For patients with complicated urinary tract infection (UTI) or acute pyelonephritis caused by gram-negative pathogens, cefepime/enmetazobactam is noninferior and superior to piperacillin/tazobactam for clinical cure and microbiological eradication, according to a study published in the Oct. 4 issue of the Journal of the American Medical Association.
Keith S. Kaye, M.D., Ph.D., from the Robert Wood Johnson Medical School in New Brunswick, New Jersey, and colleagues conducted a randomized trial at 90 sites in Europe, North and Central America, South America, and South Africa to examine whether cefepime/enmetazobactam was noninferior to piperacillin/tazobactam for the primary outcome of treatment efficacy in patients with complicated UTIs or acute pyelonephritis.

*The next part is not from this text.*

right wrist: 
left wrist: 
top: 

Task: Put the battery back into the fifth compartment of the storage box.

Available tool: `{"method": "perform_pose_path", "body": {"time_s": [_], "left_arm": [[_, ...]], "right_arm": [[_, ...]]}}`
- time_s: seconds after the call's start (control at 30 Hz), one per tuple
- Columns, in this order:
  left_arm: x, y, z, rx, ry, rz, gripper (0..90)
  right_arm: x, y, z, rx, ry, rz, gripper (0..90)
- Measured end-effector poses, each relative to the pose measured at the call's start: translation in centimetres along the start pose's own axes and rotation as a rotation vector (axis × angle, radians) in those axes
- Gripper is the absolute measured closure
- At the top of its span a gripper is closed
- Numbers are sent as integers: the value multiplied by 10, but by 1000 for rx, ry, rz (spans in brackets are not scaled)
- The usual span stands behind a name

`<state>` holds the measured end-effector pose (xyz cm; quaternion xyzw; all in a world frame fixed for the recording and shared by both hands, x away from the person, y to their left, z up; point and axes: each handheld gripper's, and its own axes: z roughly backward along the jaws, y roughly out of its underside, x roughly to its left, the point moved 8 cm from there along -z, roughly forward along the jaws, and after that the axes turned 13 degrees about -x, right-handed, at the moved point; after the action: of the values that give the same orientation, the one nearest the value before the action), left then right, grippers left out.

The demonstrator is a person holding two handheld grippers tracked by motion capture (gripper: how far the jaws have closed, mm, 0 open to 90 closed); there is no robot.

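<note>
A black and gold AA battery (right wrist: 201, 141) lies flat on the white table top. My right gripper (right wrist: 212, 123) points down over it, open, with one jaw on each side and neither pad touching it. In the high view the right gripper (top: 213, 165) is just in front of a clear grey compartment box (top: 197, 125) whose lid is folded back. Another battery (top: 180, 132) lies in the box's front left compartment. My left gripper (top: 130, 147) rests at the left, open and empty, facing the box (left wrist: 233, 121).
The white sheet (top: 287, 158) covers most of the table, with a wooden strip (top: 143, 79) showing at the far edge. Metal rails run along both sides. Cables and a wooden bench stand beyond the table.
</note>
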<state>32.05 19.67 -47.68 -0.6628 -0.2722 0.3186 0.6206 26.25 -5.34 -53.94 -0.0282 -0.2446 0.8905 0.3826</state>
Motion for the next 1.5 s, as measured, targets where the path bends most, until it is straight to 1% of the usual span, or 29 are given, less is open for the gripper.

The prespecified noninferiority margin was −10 percent; a superiority comparison was also prespecified if noninferiority was established. A total of 1,041 patients were randomly assigned, and 995 completed the trial.

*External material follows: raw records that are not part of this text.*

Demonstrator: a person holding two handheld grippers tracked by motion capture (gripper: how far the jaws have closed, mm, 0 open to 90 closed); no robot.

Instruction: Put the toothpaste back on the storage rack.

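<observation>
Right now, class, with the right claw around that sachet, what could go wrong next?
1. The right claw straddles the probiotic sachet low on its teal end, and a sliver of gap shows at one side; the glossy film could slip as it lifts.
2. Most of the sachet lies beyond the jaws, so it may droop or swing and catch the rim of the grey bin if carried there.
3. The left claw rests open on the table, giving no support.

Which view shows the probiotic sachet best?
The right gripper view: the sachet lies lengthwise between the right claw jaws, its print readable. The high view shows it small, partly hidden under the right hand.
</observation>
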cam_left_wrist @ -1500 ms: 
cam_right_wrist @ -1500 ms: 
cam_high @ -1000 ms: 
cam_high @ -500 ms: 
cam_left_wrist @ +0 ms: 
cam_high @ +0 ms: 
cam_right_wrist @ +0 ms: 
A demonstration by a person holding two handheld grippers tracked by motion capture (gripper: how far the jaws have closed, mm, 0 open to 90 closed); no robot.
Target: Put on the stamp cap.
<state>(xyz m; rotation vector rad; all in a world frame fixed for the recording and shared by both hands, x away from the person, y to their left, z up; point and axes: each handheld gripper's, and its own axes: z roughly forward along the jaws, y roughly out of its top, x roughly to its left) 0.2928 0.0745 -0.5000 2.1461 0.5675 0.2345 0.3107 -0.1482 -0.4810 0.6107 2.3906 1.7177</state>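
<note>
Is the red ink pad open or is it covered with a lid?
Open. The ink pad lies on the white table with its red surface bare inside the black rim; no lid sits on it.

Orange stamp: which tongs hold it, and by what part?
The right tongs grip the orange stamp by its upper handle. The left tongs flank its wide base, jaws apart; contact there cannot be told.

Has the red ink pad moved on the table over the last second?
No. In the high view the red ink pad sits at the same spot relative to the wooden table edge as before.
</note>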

The researchers found that the primary outcome (proportion of patients who achieved overall treatment success, defined as clinical cure combined with microbiological eradication) occurred in 79.1 and 58.9 percent of patients receiving cefepime/enmetazobactam and piperacillin/tazobactam, respectively. Treatment-emergent adverse events occurred in 50.0 and 44.0 percent of patients receiving cefepime/enmetazobactam and piperacillin/tazobactam, respectively; most were mild to moderate in severity.
“Further research is needed to determine the potential role for cefepime/enmetazobactam in the treatment of complicated UTI and pyelonephritis,” the authors write.